O pessoal do prédio fica falando mal de mim sem razão.
Dizem que sou turrão, implicante e que tenho tolerância zero.
Uma coisa é observar o que realmente acontece no prédio, outra é ser fofoqueiro
e intrometido como me chamam.
Essa gente não sabe de nada e quer falar de tudo. Eu não, eu
fico sabendo para interagir, para melhorar o convívio entre os moradores. Agora
olha só se eu não tenho razão de falar.
Um dia destes me deu vontade de comer alguma coisa, olhei para
janela e flagrei o meu vizinho me bisbilhotando. Fica o tempo todo me
espreitando quando vou à cozinha.
Tem um outro, que mora no bloco da frente, que sonda todos os meus
movimentos dentro do apartamento, seja a hora que for. Fica imóvel no escuro. Parece
uma salamandra e esconde-se até entre as roupas estendidas no varal. É um
perito em camuflagem.
O que mora no terceiro andar parece um relógio cuco. Observa
todo mundo que está chegando, saindo, indo para piscina ou andando no pátio do
prédio.
Tem uma que lava o peitoril da sacada e joga água nos doze andares
abaixo. Deixa os vasos na mureta sem a proteção de tela. Qualquer hora ela mata
um no térreo.
Os moradores do 122 possuem uma peculiaridade diferenciada. Fazem questão de publicitar a
todos, em alto e bom som, suas aventuras sexuais. Interessante frisar que após esse
expediente “noturnico” ele faz um fechamento com um grunhido semelhante a
dobradiça emperrada de porteira de roça. É algo sui generis.

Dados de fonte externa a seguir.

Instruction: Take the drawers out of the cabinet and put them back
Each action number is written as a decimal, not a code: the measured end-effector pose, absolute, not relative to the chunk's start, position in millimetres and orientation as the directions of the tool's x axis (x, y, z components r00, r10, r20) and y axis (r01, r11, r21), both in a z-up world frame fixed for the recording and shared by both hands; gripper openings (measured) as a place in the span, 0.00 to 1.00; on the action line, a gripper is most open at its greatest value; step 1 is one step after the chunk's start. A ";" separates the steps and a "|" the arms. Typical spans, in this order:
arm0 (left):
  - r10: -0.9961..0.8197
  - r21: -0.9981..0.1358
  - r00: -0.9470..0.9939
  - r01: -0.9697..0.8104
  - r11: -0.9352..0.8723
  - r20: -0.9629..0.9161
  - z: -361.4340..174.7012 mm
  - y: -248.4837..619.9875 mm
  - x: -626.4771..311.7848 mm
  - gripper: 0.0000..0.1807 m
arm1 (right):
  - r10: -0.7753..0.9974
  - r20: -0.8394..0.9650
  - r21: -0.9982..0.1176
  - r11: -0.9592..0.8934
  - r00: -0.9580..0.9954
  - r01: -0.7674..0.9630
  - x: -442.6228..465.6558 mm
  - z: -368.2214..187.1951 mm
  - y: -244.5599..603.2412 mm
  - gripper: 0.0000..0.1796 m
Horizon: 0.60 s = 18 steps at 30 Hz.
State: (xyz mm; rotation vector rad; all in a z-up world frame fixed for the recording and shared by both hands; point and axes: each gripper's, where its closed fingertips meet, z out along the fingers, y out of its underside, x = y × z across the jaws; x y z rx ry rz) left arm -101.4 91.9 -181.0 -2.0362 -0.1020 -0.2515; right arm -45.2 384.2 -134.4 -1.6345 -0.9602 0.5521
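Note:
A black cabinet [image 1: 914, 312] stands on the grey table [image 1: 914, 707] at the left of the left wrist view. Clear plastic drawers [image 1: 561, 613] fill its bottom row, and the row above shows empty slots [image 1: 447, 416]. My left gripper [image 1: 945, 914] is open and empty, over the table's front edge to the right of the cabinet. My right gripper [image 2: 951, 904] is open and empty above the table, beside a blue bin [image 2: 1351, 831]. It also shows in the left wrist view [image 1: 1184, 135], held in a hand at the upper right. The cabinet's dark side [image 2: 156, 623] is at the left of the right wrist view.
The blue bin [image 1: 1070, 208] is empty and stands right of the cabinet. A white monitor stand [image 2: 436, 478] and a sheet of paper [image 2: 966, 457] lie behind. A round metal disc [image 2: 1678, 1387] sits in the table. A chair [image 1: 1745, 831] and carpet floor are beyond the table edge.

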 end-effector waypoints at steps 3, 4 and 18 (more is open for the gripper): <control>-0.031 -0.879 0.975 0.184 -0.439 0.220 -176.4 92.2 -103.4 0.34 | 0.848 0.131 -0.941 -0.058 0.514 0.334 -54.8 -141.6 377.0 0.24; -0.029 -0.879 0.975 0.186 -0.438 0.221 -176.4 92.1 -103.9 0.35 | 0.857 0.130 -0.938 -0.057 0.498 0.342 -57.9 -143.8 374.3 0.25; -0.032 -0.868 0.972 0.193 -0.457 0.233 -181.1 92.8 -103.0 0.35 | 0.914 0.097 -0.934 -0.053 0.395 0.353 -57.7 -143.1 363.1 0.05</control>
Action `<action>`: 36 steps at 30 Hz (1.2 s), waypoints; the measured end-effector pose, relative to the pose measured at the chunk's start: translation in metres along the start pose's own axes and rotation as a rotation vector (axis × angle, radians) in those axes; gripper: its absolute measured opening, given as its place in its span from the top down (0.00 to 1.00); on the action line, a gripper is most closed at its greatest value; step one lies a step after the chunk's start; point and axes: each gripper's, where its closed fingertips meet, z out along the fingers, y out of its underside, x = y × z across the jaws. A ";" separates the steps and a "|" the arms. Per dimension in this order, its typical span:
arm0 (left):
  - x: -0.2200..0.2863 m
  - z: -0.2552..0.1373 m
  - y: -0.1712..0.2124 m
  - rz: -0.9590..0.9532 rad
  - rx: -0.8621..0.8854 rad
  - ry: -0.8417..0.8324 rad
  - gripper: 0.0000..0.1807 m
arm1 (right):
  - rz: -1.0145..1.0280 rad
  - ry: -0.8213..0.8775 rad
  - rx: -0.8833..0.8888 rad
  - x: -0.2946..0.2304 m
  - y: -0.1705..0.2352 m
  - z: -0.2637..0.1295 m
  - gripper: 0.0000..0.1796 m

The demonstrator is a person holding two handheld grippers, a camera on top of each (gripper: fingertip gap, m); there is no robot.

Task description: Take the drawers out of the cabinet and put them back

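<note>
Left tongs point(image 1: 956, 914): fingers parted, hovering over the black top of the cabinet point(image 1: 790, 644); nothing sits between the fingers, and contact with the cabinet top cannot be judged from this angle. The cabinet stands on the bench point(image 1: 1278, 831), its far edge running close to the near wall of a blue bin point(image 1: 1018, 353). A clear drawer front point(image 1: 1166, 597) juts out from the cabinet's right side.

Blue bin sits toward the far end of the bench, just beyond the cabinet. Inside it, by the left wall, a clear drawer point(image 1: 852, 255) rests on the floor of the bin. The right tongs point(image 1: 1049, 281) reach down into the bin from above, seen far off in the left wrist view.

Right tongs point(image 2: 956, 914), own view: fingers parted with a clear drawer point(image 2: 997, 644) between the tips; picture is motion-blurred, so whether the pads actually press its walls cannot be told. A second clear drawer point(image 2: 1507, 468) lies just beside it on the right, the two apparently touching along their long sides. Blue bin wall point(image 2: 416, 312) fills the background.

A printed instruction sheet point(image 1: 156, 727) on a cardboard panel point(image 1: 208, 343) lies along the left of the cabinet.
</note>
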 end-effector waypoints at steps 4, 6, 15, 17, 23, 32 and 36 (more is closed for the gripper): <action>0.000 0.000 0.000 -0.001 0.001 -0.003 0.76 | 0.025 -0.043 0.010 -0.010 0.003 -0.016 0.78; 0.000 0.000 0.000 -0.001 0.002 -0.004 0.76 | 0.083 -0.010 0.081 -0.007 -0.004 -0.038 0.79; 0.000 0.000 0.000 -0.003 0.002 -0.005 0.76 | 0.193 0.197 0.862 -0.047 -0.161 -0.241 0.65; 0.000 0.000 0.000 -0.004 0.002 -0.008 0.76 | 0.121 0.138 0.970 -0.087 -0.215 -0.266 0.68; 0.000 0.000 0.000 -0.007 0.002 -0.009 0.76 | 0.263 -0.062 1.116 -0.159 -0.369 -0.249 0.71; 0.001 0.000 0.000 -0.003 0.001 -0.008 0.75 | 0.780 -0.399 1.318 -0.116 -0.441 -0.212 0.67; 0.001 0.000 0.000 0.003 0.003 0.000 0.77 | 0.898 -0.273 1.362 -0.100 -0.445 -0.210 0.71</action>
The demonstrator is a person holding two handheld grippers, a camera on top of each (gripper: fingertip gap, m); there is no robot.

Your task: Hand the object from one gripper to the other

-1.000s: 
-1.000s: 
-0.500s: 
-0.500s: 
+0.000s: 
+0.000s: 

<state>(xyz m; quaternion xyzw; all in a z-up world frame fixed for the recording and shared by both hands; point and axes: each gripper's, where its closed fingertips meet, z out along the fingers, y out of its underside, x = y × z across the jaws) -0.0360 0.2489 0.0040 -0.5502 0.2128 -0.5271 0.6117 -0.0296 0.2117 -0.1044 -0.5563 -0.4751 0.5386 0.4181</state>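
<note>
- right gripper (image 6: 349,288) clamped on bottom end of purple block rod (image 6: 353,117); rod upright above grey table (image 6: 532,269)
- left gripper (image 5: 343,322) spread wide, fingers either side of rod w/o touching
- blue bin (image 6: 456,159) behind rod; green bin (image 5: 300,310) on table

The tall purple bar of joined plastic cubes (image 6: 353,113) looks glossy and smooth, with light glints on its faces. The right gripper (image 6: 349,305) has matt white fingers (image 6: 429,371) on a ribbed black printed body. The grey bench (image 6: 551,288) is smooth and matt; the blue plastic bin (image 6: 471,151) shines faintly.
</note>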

Os meus vizinhos de cima são uns terrores. Eu não sei o que
aquela mulher tem para fazer tarde da noite com sapato de salto. É um toc...toc...toc pra lá e pra cá no teto
do meu apartamento capaz de enlouquecer e brochar o sono de qualquer um.
Tem noite que estou num soninho gostoso e escuto uma cachoeira
despencando. Na sequência, um infernal som da descarga.
Bem mais acima, não sei precisar exatamente o andar, tem um sujeitinho
que durante o banho dá uma assoada de nariz cujo som ecoa por todo o condomínio.
A impressão que tenho é que ele quer colocar todas as suas vísceras para fora
numa única assoada. Acho que ele é o mesmo que sai de madrugada para trabalhar
com um radinho de pilha ligado e despede-se do porteiro em voz alta: “bom dia
pra nós todos né Seu Roberto?”, e malha o pobre do portão. Suas palavras e o
som do portão, não batem com a minha possibilidade de ter um bom dia. É
impossível.
A questão mais complicada mesmo eu estou passando com a
vizinha do 104. Ela simplesmente vai para a lavanderia, despe-se e coloca a
roupa diretamente na máquina de lavar. Ela fica me olhando, me manda um aceno
de mão, dá um sorriso e sai. Parece que ela lida muito bem com essa questão e
demonstra ficar muito a vontade. Acho que isso ocorre por uma tremenda
coincidência quando ambos vão para esse mesmo local. Nada premeditado, mas
ultimamente tenho visto bastante ela nuazinha por ali. Eu imagino que...
- Benzinho deita de lado!
- Ummmmmm...?
- Deita de lado meu amor...você está muito agitado, além de
roncando e falando muito alto. Acho que está tendo um pesadelo.
- Estou é? É, você tem razão…estou mesmo. Horrível!
- Ainda bem meu amor que nós moramos em casa térrea. Se
morássemos num apartamento talvez algum morador já estivesse incomodado e
reclamando de você....
- É verdade..., vou dormir pianinho...
Alberto vira-se para o canto e volta a dormir.